■ PROBLEM DESCRIPTION
Please give the listing again, word for word, with nothing left out.

%%

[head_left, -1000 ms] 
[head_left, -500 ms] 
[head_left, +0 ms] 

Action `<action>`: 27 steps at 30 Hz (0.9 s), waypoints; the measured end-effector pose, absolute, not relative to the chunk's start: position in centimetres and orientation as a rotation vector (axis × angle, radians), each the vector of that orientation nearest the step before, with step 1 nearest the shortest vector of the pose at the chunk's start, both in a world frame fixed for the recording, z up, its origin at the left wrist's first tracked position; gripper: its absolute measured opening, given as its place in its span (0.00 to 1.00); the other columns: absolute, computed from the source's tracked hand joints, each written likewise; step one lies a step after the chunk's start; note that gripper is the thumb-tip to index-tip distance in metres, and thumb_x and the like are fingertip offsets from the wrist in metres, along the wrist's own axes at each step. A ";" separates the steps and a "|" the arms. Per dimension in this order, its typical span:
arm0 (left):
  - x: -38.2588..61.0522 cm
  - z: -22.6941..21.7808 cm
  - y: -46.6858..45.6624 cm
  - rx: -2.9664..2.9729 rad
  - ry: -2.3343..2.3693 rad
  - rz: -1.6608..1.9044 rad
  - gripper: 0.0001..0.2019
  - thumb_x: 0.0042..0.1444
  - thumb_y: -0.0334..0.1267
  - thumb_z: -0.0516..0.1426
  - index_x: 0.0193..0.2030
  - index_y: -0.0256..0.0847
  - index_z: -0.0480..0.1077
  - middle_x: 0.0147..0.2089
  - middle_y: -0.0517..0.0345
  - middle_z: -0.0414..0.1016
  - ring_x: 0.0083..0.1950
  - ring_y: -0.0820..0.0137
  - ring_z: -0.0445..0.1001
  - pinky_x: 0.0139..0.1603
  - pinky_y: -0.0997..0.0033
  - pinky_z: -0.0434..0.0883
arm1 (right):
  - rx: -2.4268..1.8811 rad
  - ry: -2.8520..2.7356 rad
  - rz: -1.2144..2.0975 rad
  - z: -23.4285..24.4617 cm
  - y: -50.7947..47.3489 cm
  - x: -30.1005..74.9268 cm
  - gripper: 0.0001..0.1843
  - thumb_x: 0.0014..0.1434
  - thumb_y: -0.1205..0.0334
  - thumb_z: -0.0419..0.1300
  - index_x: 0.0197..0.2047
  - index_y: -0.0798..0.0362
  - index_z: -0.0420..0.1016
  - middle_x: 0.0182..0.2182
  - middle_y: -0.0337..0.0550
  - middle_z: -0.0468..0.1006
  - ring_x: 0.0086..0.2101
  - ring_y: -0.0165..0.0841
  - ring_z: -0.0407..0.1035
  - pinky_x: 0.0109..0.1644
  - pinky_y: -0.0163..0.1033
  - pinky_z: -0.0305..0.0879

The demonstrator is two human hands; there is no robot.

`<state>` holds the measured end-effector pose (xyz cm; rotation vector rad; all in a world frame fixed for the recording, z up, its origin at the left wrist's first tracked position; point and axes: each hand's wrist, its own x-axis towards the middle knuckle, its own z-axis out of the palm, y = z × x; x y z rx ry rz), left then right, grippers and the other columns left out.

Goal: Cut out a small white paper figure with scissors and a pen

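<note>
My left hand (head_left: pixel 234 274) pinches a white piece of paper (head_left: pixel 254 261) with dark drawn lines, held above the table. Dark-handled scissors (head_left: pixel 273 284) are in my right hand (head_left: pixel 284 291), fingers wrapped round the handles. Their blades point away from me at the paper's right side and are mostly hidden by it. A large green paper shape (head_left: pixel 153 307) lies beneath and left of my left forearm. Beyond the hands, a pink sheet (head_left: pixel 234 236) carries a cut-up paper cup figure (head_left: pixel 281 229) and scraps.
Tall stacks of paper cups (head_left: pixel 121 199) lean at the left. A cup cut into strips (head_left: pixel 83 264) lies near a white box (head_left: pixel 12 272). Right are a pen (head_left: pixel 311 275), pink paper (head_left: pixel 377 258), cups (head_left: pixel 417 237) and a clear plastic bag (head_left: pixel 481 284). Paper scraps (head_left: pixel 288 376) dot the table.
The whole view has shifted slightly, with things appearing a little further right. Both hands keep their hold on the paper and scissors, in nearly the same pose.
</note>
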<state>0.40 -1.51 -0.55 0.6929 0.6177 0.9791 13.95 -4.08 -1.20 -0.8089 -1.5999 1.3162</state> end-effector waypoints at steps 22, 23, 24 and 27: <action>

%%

■ SOLUTION TO THIS TASK
[head_left, -1000 ms] 
[head_left, -500 ms] 
[head_left, +0 ms] 

Action `<action>`: 27 steps at 30 Hz (0.9 s), waypoints; the measured end-effector pose, absolute, not relative to the chunk's start: position in centimetres and orientation as a rotation vector (axis × angle, radians), each the vector of that orientation nearest the step before, with step 1 nearest the shortest vector of the pose at the chunk's start, both in a world frame fixed for the recording, z up, its origin at the left wrist's first tracked position; gripper: its absolute measured opening, given as its place in its span (0.00 to 1.00); the other columns: absolute, computed from the source's tracked hand joints, each written likewise; step one lies a step after the chunk's start; note that gripper is the thumb-tip to index-tip distance in metres, and thumb_x and the like are fingertip offsets from the wrist in metres, along the wrist's own axes at each step. A ";" separates the steps and a "|" the arms. Per dimension in this order, its typical span:
arm0 (left):
  - x: -38.2588..61.0522 cm
  - z: -22.6941..21.7808 cm
  - y: -46.6858..45.6624 cm
  - rx: -2.9664..2.9729 rad
  - ry: -2.3343..2.3693 rad
  - rz: -1.6608..1.9044 rad
  - gripper: 0.0001..0.2019
  - thumb_x: 0.0042..0.1444
  - thumb_y: -0.0334..0.1267
  - thumb_z: -0.0516..0.1426
  - index_x: 0.0193..0.2030
  - index_y: -0.0256..0.0847
  - index_z: -0.0480..0.1077
  - middle_x: 0.0147..0.2089
  - middle_y: -0.0517..0.0345
  - middle_z: -0.0414..0.1016
  - ring_x: 0.0083..0.1950
  - ring_y: -0.0820..0.0137
  - ring_z: -0.0445..0.1001
  - pinky_x: 0.0139..0.1603
  - pinky_y: -0.0997..0.0033
  - pinky_z: -0.0434..0.0883
arm1 (right):
  - rx: -2.4268..1.8811 rad
  - ry: -2.8520..2.7356 rad
  - rz: -1.2144..2.0975 rad
  - z: -23.4285..24.4617 cm
  - y: -50.7947..47.3489 cm
  - x: -30.1005..74.9268 cm
  - gripper: 0.0001..0.1843
  - thumb_x: 0.0014..0.1434
  - thumb_y: -0.1205..0.0334
  - thumb_z: -0.0419..0.1300
  - index_x: 0.0197..0.2047
  - index_y: -0.0798..0.0362
  - index_z: -0.0420..0.1016
  - middle_x: 0.0182..0.2182
  - middle_y: -0.0337..0.0550
  - middle_z: -0.0468..0.1006
  - ring_x: 0.0086..0.2101
  - ring_y: -0.0165..0.0841
  - ring_z: -0.0407..0.1035
  - pinky_x: 0.0109..0.1644
  - pinky_y: -0.0163..0.1033
  - pinky_z: -0.0305..0.0879

The demonstrator is two human hands; there is no robot.

`<state>` holds the measured end-effector pose (xyz cm; rotation vector rad; all in a world frame fixed for the recording, z up, its origin at the left wrist's first tracked position; point and axes: each hand's wrist, its own x-axis towards the middle knuckle, its own z-axis out of the palm, y = z × x; x y z rx ry rz), left then right, grippers and the other columns left out.

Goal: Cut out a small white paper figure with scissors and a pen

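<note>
My left hand (head_left: pixel 234 274) pinches a white piece of paper (head_left: pixel 254 261) with dark drawn lines, held above the table. Dark-handled scissors (head_left: pixel 273 284) are in my right hand (head_left: pixel 284 291), fingers wrapped round the handles. Their blades point away from me at the paper's right side and are mostly hidden by it. A large green paper shape (head_left: pixel 153 307) lies beneath and left of my left forearm. Beyond the hands, a pink sheet (head_left: pixel 234 236) carries a cut-up paper cup figure (head_left: pixel 281 229) and scraps.
Tall stacks of paper cups (head_left: pixel 121 199) lean at the left. A cup cut into strips (head_left: pixel 83 264) lies near a white box (head_left: pixel 12 272). Right are a pen (head_left: pixel 311 275), pink paper (head_left: pixel 377 258), cups (head_left: pixel 417 237) and a clear plastic bag (head_left: pixel 481 284). Paper scraps (head_left: pixel 288 376) dot the table.
The whole view has shifted slightly, with things appearing a little further right. Both hands keep their hold on the paper and scissors, in nearly the same pose.
</note>
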<state>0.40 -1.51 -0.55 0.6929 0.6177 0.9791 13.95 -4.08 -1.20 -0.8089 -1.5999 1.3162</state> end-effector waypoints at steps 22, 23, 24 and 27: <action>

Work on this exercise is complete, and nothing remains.